Title 18 of the United States Code, Section 13.43 is wire fraud, and section 13.46 is the provision that makes honest services fraud chargeable. Connors said that the possible penalties under those statutes, in terms of the upper end of potential sentencing is a statutory maximum of 20 years. Justice officials say each could also face a fine of up to $250,000 if convicted.
“What you can see from the information is what Person A’s business was; and you could see that the type of legislation that was introduced… would have directly benefited the business interests of Person A. It’s also set forth I think the types of contracts that would have been obtained and those are financial benefits… that were not disclosed by either legislator,” said Connors.
An information is merely an allegation and the defendants are presumed innocent unless and until proven guilty beyond a reasonable doubt in a court of law.

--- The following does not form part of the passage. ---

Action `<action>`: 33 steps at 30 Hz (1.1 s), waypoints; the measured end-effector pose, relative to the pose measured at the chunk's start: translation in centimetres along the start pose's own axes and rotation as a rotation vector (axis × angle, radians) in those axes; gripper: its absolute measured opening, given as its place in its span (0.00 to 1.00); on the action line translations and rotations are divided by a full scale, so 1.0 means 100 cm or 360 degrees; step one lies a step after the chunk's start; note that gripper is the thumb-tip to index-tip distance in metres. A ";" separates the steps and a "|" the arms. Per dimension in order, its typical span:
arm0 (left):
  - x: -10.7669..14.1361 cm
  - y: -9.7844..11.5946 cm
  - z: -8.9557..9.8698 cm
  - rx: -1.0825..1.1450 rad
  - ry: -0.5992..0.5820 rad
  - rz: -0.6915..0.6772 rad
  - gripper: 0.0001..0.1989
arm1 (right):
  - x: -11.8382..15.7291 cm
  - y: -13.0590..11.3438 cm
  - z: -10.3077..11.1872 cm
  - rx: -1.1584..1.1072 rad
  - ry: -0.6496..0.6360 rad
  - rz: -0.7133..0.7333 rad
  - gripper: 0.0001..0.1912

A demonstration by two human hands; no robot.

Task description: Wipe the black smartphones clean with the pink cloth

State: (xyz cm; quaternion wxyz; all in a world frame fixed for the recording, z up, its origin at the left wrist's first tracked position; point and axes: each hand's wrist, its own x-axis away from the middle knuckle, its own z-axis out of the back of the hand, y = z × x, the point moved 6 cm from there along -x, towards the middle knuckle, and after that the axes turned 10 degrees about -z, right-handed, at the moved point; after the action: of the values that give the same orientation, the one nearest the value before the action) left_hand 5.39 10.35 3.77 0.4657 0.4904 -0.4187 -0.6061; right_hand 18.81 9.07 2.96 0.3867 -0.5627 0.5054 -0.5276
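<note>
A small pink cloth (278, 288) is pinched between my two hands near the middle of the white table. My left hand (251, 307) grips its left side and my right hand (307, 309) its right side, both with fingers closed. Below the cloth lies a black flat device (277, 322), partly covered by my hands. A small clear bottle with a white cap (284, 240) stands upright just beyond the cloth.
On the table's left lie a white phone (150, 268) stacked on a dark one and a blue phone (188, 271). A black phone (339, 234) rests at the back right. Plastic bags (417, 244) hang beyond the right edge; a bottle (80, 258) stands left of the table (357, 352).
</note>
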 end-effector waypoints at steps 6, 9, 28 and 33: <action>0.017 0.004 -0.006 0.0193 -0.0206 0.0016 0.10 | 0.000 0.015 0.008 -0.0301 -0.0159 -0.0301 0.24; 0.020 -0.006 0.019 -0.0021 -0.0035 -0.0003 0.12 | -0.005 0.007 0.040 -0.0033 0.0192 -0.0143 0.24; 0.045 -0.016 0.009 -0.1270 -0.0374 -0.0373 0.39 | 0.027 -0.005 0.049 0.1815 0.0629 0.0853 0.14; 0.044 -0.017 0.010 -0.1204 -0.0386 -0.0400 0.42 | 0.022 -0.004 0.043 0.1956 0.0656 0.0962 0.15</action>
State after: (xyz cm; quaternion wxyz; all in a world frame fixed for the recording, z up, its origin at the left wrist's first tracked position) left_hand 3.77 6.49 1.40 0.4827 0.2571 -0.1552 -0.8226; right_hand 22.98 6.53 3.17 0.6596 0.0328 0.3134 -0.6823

In response to the U.S. Attorney’s allegations, Speaker Scott K. Saiki stated:
English retired on May 1, 2021, citing “long-haul” effects of COVID-19. He was representing District 7, which includes Hāna, East and Upcountry Maui, Molokaʻi and Lānaʻi. Officials would not comment on if Sen. English knew or did not know of the allegations at the time.
The legislative leader and lifelong resident of Hāna, Maui, was first elected to the Hawaiʻi State Senate in 2000. Prior to that, he served as a member of the Maui County Council from 1997–2000 and is a graduate of the Kamehameha School, Hawaiʻi Loa College and the University of Hawaiʻi at Mānoa.
Over the course of his legislative career, Senator English is credited with working to secure over $2 billion in funding for the rural communities he represented. He also successfully championed a number of bills (that were signed into law) relating to Hawaiian culture, the environment, transportation and energy.